The Nallur Kovil festival commenced on August 8 with the hoisting of the flag (Kodiyetram) and will conclude on September 1 with the water cutting ceremony (Theertham).
The major festivals during the span of 25 days are the Manjam, Thirukkarthikai festival, Kailasavahanam, Vel Vimanam, Thandayuthapani festival and Sapparam. This span of 25 days, revered by all Hindus and devotees of Lord Murugan, is one of the highlights of the social, cultural and spiritual millieu of Jaffna society. Despite the "Hinduness" of the religious festivals, the Nallur Kandasamy temple festival has its secular festivals as well which draw all sections of Jaffna society, cutting across religion and caste. Commercialization, the characteristics of other religious festivals all over the island is, likewise, quite pronounced at the Nallur temple festival.
Like most ancient places of worship, the antecedents of the Nallur Kovil is somewhat blurred.
The Yalpana Vaipava Maalai, an ancient text seen by many as containing the seeds of history of Jaffna, locates the construction of the temple to the 13th century and gives credit to Puveneya Vaku, a minister to Kulangai Arya Chakravarthy. Other interpretations link the temple to Sempahap Perumal or Buveneka Bahu in view of the name figuring in the Kattiyams ( daily recitations ) at the temple.
The controversy as regards its origins was accentuated with the destruction of the Nallur Kovil by the Portugese in early 17th century, following the defeat of the Jaffna King, Sangiliyan, by Philip de Oliviera. The present site of Nallur Kandasamy temple can be attributed to Don Juan Mappana Mudaliyar, a functionary in the Dutch administration, who erected a humble and modest place of worship for Lord Murugan.
The decendants of Mappana Mudaliyar, who were the temple trustees, took on the task of restoring the temple to its present splendour. This included the enlargement of the sanctum sanctorum, where the vel is enshrined. Similarly, gopurams were erected which gave the main gopuram an added splendour and significance. Bells were installed in these towers, which when rung in unison reverberated into a crescendo culminating in the "Om" sound - that denotes oneness with the universe. With the incorporation of the Theerthah Kerni (pond) and the shrine of Thandayuthapani, the extent of the Nallur Kandasamy kovil now spans several acres.
Another controversy surrounding the Nallur Kandasamy temple, like most other Hindu Kovils in the Jaffna peninsula, was the barring of members of the depressed castes from entering the temple precincts.

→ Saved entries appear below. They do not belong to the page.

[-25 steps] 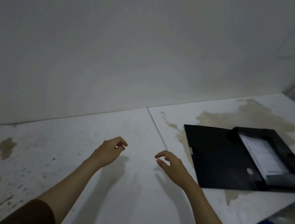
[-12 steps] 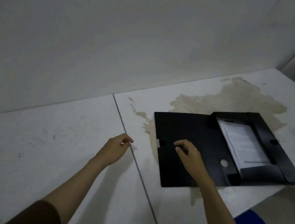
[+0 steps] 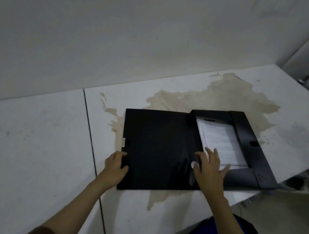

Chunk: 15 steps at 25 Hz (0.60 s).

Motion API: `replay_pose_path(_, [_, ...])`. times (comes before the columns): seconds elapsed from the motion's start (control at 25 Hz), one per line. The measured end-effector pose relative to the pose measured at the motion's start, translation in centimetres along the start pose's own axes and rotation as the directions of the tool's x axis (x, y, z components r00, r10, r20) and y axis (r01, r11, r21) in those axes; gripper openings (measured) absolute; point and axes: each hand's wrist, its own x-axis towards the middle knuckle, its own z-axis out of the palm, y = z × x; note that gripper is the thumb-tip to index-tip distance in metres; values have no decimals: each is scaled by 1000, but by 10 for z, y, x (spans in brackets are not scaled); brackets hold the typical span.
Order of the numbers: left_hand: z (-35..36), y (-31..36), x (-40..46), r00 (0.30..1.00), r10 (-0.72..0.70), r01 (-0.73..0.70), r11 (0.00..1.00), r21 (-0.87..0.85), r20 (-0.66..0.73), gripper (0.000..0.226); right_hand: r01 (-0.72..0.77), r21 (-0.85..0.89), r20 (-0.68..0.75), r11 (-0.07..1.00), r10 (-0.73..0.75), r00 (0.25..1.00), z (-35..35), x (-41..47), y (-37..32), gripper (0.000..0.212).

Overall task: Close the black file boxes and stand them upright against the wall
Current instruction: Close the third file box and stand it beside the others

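Head view: open file box (image 3: 156, 150) lies under both hands.

The file box (image 3: 195, 150) lies open and flat on the tabletop (image 3: 28, 136), right of the seam (image 3: 92, 137) between the two slabs and in front of the wall (image 3: 123, 29). Its lid (image 3: 156, 150) spreads to the left, and papers (image 3: 221, 143) lie in the tray on the right. The left hand (image 3: 115, 166) rests on the lid's near-left edge; the right hand (image 3: 209, 172) lies where lid and tray meet, fingertips on the papers.
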Motion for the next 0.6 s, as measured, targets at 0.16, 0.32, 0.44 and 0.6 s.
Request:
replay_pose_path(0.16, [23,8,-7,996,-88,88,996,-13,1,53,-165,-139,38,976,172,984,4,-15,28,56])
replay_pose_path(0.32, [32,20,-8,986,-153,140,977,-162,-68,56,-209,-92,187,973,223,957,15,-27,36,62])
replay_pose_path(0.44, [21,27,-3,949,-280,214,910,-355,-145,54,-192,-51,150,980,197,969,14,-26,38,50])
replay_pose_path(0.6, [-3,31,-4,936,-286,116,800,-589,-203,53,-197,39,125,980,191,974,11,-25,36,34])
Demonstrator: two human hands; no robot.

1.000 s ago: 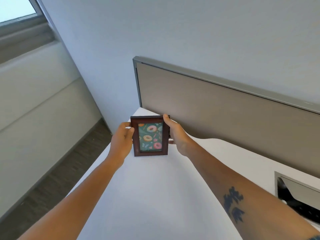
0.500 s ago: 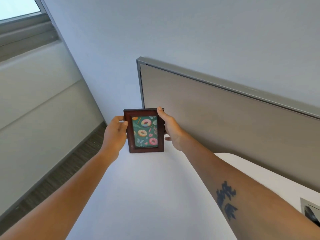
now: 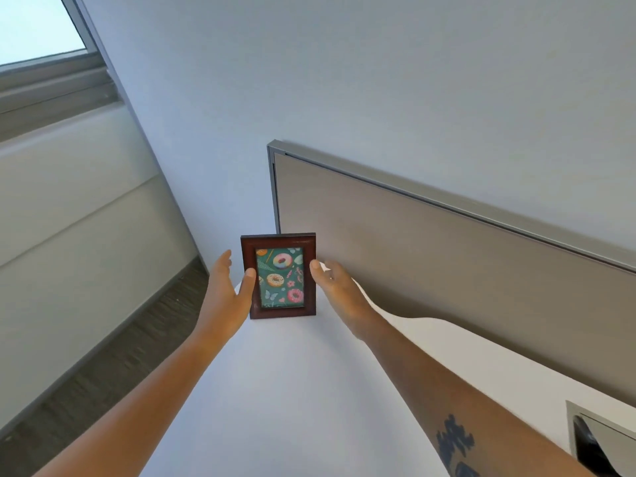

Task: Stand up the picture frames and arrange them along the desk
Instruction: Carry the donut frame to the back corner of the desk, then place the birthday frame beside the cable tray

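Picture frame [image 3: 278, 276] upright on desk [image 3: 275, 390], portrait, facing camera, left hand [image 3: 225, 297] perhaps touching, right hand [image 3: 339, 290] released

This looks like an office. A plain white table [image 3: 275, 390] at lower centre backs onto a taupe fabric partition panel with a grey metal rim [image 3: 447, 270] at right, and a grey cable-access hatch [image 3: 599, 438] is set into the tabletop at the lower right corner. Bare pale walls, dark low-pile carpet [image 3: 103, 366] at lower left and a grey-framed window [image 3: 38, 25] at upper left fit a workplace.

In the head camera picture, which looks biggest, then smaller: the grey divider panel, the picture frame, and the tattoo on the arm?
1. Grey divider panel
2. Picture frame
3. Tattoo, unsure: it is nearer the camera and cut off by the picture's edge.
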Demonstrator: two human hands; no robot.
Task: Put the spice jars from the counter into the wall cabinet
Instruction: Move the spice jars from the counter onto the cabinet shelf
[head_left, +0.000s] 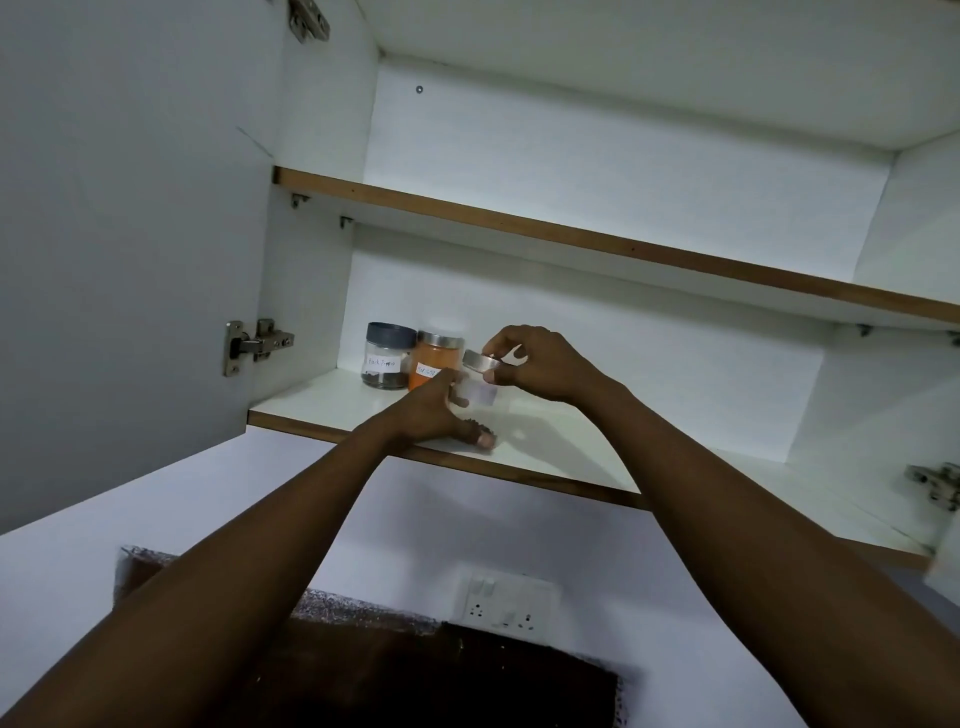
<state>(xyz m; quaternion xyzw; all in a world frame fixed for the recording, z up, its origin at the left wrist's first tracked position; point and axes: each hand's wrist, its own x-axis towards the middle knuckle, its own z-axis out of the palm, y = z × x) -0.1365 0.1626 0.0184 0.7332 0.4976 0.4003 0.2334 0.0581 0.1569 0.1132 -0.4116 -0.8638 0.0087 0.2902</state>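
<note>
On lower shelf (332, 402) of wall cabinet (322, 130), L end: three jars in a row, all upright or nearly so.
Jar 1: dark-lidded jar (387, 356), far L, glass, handwritten white label, thin layer of dark bits at bottom; stands on shelf, just beside jar 2.
Jar 2: orange jar (434, 358), metal lid, filled w/ orange powder almost to top, white label partly hidden by L fingers.
Jar 3: clear jar (485, 400), held between both hands, metal lid (480, 359) tilted, white label, a few dark bits low inside; base at or just above shelf, cannot tell if touching.
Left hand (434, 415): wrapped round clear jar's lower body, thumb near base at front, fingers behind glass.
Right hand (540, 366): fingertips and thumb pinching rim of metal lid from above.
Cabinet: white inside, brown-edged shelves, upper shelf (571, 236) bare as far as seen, door (130, 234) swung open at L w/ metal hinge (257, 343).
Room: white wall below cabinet, double socket w/ switches (504, 603), dark speckled worktop (415, 675) at bottom.
</note>
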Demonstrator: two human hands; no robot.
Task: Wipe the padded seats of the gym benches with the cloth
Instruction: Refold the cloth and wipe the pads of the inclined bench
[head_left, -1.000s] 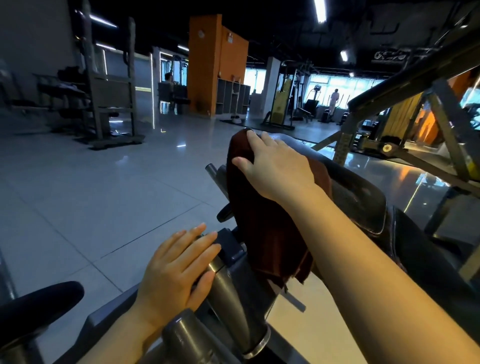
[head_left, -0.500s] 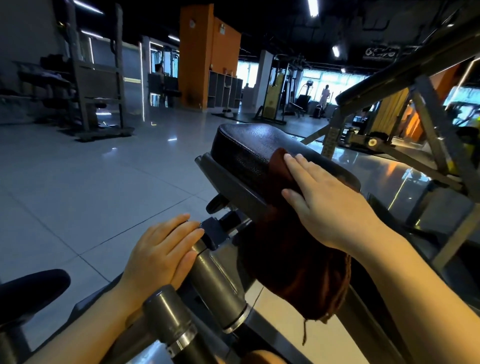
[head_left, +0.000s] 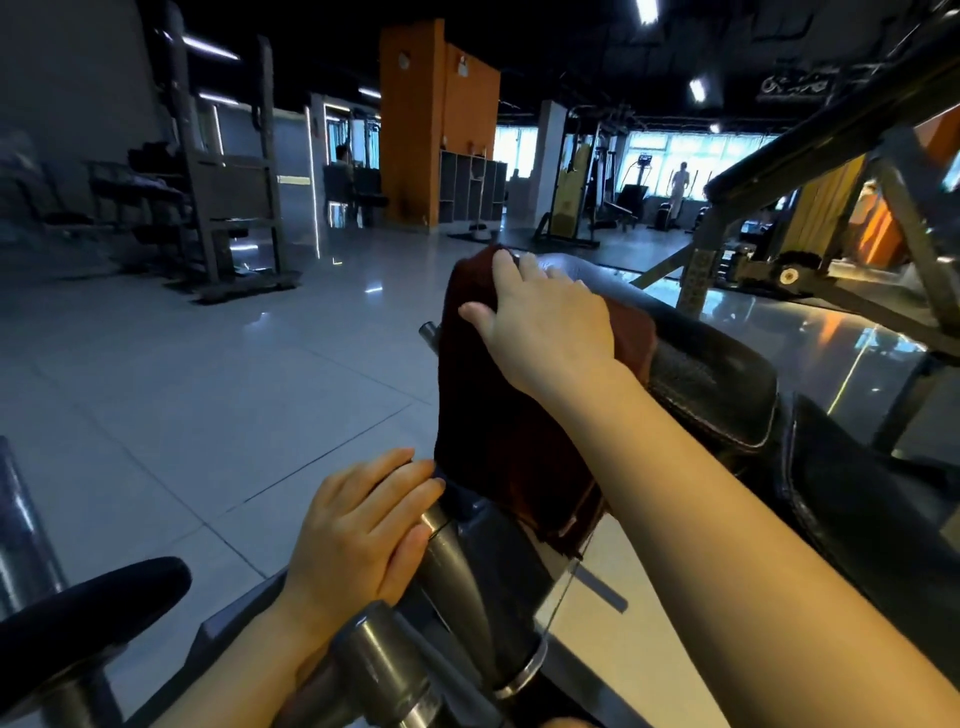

Following anti-caste agitations, which specially focused on the ban on entry to members of the depressed castes, the doors of the Nallur Kandasamy Kovil was thrown open to all in the late 50s, regardless of caste affiliations. The annual festival is replete with enactments of mythologies, symbolizing the destruction of evil, as well as the grandeur surrounding the adornment of the deity, Lord Murugan and his consorts.
The sheer splendour and colour associated with the adornment of the deity, led him to be called "Alankara Kanthan". One of the highlights of the festival is the "ther" festival, when the deity is taken to the chariot, which is then taken around the outer premises of the temple by thousands of devotees. The sound of "Aro Hara", the chanting of the myriad of names associated with the deity, Lord Murugan, and the "kavadi" dancers combine into an audiovisual effect that leaves devotees and sight-seers spellbound.
The Kavadies which are performed during the last two days of the festival evolved through various phases - with the hanging "kavadi" being of recent vintage.
Jaffna today, is celebrating the Nallur Kandasamy Kovil festival with gay abandon as well as reverence.
The war, and the destruction and deprivation associated with it, seems forgotten - at least for the time being.